Climate stabilization is among the most pressing challenges humanity faces in the 21st century. In the words of Pope Francis, “we can no longer speak of sustainable development apart from intergenerational solidarity (2015, p. 78).” While consensus on the necessity for political action to combat climate change is building worldwide, significant questions about how this can be achieved remain. How can we imagine a just and fair, multinational, sharing of the burdens that must be met in order for humanity to successfully combat climate change? This is the problem that I have been working on for some time. My solution maps the future of climate justice using three key principles.

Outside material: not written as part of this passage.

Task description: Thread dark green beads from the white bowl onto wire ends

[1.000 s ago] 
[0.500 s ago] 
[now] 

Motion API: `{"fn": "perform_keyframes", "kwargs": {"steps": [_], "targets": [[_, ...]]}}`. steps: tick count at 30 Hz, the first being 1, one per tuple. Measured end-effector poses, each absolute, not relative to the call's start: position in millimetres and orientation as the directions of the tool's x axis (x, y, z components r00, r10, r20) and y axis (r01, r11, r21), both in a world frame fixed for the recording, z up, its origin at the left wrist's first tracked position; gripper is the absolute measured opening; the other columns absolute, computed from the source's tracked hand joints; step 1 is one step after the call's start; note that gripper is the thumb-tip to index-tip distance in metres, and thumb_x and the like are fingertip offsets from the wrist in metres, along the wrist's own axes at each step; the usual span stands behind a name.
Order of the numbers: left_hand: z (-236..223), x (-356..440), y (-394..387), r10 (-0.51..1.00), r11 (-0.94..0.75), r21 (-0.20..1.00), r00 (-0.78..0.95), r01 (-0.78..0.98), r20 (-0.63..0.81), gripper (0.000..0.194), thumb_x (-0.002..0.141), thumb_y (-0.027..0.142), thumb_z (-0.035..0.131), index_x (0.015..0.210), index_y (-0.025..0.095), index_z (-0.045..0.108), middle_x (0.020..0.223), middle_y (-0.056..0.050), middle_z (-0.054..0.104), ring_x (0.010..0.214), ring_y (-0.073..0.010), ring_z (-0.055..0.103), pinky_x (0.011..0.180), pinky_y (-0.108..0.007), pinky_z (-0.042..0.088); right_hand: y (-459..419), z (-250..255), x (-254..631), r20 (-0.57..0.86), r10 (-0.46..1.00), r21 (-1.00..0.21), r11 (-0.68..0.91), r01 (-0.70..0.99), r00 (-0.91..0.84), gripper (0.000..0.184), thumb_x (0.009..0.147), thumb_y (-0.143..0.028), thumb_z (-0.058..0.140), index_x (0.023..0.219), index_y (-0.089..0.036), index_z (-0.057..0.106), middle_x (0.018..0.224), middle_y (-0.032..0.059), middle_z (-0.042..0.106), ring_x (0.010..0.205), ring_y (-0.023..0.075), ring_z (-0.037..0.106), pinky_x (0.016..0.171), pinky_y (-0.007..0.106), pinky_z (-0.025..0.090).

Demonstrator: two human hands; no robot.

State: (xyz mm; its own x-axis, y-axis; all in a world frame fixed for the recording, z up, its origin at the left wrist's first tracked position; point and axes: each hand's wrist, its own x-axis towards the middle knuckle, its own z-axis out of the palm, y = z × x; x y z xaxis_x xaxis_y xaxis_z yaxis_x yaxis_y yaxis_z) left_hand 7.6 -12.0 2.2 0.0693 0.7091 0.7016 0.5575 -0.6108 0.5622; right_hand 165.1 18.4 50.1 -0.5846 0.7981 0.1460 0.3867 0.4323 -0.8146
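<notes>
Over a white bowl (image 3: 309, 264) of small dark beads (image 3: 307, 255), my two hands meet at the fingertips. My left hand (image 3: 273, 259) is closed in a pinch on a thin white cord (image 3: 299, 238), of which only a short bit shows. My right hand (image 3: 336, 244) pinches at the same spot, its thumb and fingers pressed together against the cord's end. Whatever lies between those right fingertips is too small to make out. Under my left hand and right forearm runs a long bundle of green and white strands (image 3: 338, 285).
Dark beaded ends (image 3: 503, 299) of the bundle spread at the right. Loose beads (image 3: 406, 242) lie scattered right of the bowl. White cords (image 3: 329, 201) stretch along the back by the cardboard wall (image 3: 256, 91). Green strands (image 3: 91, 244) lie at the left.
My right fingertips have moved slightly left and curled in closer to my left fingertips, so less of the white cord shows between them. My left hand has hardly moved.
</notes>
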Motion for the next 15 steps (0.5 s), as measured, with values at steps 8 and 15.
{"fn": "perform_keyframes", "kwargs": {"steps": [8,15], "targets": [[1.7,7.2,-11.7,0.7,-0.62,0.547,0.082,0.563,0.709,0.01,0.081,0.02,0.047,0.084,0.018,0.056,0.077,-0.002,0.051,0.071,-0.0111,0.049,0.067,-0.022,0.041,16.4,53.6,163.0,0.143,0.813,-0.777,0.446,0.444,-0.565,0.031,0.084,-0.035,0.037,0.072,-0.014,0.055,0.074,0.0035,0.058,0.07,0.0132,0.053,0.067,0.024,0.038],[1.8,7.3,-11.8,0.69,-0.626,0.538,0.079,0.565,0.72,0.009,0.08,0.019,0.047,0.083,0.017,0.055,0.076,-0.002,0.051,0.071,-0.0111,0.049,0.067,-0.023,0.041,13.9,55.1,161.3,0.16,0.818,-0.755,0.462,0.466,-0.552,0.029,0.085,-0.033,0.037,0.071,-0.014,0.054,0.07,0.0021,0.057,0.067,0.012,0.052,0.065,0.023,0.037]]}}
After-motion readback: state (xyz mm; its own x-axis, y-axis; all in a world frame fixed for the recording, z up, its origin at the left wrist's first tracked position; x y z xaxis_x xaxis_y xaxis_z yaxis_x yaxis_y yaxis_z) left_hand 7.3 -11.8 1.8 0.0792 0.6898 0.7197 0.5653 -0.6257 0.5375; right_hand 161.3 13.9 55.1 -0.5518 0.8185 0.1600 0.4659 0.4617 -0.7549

First, the principle of climate justice within a country. This means that, as each country moves toward accomplishing their climate justice goals, low- and high-income households should share the same burden proportional to their dispensable income as they do so. This principle can be realized through progressive carbon taxation. In addition, a consumption tax can curb harmful emissions and directly nudge behavior towards sustainability. Further, retroactive taxation of past wealth accumulation at the expense of environmental damage can be enacted through inheritance tax of the corporate sector.

Second, the principle of fair climate change burden sharing between countries. Since winning and losing from a warming earth differs vastly around the globe, fairness between countries means that the countries that benefit more from a warmer climate should also bear a higher burden of climate change mitigation and adaptation efforts. In the maps presented below, climate change winners and losers are determined based on economic output variables – particularly on an estimate of Gross Domestic Product (GDP) in a changing climate. Based on the optimal temperatures for the agriculture, industry, and service sectors in a given country, it can be determined how an increased average temperature will change their GDP. An earlier paper of mine has shown that, based on climate projections over the next 80 years, the world will macro-economically benefit more from climate change until 2100 than lose (Puaschunder, 2017b). These economic benefits are not equally shared, however. As outlined in Map 1 below, climate change winners are situated in the north – primarily in Canada and Russia.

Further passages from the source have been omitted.